The engines were either 1352 or 1486 cc V4 engines. Yep, a production V4 way back when. Add to the mix this aerodynamic monocoque sedan shape and you can see how this marque had earned a reputation for engineering excellence.

The Ghia Spyder was shaped by Mario Boano. Given the unibody origins of its donor, it received a tubular chassis around which was wrapped this unobtrusive but entirely captivating skin.

This is the best image I took of this car, and yet it hardly does it justice.

My lack of objectivity was compounded when I met its owner, Brian Hawke

MotorClassica is filled with literally the finest classic automobiles in the country. If you want to meet the owners, you really need to buy a VIP ticket at three times the price, and attempt to find them amongst the canapés in the roped-off sections. If they have deigned to attend at all, that is.

Brian was standing next to the car out on the floor, and he indulged me in a half an hour of the most fantastic and free-flowing conversation. He restored it for a doctor back in 1985 and it became his when the opportunity arose in 1992. He does not hold back in driving it when he can.
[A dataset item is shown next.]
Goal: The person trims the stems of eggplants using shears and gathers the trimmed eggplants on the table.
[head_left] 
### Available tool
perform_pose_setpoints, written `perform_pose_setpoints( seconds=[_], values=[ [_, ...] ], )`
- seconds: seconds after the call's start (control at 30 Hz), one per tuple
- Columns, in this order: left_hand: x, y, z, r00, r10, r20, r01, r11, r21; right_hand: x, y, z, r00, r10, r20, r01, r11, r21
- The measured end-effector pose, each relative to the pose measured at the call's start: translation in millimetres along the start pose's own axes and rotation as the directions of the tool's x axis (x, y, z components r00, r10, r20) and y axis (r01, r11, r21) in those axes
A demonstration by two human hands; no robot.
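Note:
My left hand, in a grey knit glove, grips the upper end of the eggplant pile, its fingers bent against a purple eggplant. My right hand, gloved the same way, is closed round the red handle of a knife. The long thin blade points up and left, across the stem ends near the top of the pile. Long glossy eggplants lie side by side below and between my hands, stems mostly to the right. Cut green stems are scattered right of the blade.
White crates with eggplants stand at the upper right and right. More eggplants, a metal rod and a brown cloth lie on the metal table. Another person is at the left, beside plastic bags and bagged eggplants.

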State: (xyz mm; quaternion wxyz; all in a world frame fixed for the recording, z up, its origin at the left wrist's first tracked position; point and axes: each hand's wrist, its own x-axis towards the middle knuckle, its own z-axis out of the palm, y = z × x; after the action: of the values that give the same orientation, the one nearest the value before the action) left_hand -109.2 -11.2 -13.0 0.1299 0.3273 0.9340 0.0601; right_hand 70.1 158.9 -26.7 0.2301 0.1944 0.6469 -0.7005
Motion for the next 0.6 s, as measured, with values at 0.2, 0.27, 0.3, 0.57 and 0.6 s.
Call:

His joy of ownership was infectious; not the youngest of men he came across as a child sharing his best toys with all the others in the park. There was no pause in his enthusiasm as he took me through details such as the bodybuild plate, chassis framework, the hood hidden behind the seatback and even that lovely grate used for the glove compartment.

It is the first of three built in the series. As Brian understands it, this was the shape that inspired Donald Healey’s most enduring creation. I’m no fan of the Austin-Healey and, though I can see the similarities, this car is so beguilingly subtle where the A-H is a thuggish bruiser.

This isn’t the world’s most influential shape, nor the most demonstrative.

But it has lingered in my mind long after the show has packed up and all its beauties dispersed.